§ **PROBLEM DETAILS**: Report each line of the listing that carries the word "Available".

§ **DATA PROVIDED**:
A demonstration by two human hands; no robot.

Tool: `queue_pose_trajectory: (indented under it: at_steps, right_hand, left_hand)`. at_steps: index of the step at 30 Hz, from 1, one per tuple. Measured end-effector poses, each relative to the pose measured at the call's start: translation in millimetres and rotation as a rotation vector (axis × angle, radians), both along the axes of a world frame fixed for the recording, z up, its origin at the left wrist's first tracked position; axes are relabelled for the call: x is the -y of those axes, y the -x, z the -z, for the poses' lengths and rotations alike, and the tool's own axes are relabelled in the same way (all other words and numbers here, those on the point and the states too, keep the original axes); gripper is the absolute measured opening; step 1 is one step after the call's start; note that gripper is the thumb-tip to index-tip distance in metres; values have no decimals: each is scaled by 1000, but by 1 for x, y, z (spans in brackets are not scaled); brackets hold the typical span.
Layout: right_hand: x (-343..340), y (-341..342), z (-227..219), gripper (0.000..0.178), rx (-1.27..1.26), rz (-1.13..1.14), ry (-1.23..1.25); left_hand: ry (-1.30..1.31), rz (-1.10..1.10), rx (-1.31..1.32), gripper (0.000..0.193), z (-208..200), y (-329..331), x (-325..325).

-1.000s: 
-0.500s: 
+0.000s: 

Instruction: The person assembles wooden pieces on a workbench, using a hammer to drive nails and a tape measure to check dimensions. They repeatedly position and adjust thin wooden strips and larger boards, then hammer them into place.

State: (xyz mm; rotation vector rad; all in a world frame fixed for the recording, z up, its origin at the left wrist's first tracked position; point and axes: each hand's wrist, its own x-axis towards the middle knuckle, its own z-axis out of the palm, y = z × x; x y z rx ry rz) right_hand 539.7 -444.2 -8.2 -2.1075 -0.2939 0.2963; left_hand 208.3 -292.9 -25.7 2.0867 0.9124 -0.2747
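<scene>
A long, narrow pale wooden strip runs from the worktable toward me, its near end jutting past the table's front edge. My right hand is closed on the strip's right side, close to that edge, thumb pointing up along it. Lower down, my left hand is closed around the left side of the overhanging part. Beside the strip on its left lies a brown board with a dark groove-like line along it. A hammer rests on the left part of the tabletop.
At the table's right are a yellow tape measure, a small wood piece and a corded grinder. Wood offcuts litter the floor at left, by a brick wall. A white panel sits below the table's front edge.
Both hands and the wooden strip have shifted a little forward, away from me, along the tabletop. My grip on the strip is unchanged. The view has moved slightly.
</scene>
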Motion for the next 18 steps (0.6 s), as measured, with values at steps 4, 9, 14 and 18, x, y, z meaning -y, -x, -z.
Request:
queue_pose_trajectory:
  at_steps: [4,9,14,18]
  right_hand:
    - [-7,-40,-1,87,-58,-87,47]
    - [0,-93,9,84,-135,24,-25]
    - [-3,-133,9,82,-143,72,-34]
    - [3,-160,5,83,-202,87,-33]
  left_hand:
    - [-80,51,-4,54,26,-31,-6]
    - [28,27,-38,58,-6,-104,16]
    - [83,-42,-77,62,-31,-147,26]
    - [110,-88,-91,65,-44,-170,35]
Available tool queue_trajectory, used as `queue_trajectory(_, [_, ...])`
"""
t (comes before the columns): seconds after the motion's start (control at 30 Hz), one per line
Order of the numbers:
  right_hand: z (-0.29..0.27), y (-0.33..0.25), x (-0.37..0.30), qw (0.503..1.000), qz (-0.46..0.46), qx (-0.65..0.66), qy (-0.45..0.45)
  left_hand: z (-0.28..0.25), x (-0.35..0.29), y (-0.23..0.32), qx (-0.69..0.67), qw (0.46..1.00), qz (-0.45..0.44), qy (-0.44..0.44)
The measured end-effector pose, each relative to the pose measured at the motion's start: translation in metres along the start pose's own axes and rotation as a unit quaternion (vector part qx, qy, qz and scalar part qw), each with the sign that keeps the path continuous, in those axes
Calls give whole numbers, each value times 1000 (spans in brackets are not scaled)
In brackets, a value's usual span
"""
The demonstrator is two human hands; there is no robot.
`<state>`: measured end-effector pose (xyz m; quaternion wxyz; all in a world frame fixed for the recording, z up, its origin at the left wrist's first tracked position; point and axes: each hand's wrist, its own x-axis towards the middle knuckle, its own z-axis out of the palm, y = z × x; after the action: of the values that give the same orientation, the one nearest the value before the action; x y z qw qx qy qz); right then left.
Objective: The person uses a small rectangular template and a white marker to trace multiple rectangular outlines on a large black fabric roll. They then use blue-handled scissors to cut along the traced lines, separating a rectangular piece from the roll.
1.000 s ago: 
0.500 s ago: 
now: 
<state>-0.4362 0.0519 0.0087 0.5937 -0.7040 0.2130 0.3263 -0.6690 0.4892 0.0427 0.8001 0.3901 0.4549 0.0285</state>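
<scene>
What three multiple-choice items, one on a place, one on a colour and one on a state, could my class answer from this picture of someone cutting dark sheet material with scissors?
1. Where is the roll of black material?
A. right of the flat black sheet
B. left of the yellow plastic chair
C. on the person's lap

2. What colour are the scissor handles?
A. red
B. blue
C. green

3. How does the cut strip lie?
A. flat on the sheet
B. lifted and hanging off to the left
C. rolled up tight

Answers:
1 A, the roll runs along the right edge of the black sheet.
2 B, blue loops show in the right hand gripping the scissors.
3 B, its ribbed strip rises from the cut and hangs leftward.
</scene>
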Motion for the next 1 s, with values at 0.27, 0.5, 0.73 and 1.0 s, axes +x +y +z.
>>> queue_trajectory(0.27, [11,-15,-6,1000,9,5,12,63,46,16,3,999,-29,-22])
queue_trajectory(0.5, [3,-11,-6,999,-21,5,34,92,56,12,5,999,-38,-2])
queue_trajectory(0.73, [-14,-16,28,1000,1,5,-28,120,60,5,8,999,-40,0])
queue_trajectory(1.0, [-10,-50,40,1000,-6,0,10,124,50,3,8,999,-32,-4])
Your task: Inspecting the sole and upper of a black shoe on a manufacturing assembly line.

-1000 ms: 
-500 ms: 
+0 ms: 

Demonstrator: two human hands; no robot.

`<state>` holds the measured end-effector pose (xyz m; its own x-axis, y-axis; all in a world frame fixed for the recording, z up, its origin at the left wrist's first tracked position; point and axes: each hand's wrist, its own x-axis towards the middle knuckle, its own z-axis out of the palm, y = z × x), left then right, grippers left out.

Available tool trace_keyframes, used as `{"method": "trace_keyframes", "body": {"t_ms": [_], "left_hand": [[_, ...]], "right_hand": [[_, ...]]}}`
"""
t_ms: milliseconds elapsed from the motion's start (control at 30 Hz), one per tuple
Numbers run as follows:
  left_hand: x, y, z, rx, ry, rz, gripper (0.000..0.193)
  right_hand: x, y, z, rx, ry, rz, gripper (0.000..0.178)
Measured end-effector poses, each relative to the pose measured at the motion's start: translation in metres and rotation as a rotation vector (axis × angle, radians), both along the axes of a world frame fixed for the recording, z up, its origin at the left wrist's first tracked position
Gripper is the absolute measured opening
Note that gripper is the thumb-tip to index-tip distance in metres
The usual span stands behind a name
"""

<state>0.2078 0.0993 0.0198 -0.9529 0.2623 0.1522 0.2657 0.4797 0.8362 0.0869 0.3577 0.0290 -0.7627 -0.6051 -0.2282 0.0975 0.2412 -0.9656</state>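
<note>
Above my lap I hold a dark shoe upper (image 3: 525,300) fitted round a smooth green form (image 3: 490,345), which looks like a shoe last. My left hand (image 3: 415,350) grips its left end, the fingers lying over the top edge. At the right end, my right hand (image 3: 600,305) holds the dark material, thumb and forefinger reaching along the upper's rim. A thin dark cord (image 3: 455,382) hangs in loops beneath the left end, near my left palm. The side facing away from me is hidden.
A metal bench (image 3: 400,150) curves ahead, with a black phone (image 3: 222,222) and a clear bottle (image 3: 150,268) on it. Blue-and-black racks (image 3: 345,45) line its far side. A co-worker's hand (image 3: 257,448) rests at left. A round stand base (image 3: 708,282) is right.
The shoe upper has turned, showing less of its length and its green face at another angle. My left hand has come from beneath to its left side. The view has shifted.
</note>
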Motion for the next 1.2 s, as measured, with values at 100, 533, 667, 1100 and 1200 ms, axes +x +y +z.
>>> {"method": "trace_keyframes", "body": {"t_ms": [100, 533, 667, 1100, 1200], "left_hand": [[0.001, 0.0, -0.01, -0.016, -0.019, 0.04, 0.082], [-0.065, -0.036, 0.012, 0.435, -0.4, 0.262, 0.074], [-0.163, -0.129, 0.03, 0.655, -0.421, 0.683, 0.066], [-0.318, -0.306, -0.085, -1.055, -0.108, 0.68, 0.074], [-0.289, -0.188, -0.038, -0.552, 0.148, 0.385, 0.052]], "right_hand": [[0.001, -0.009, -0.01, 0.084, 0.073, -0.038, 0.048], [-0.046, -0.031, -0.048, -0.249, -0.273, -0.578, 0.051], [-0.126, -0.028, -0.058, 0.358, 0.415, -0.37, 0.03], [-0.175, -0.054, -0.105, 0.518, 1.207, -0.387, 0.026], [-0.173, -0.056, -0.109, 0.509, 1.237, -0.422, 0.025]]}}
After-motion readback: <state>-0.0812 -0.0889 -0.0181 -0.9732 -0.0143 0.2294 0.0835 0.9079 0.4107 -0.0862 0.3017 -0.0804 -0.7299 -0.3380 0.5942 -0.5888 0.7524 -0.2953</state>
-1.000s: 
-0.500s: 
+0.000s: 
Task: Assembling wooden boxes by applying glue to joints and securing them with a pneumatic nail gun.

§ **EXERCISE SOLUTION**:
Available tool queue_trajectory, used as `queue_trajectory(_, [_, ...])`
Available tool trace_keyframes, used as `{"method": "trace_keyframes", "body": {"t_ms": [_], "left_hand": [[_, ...]], "right_hand": [[_, ...]]}}`

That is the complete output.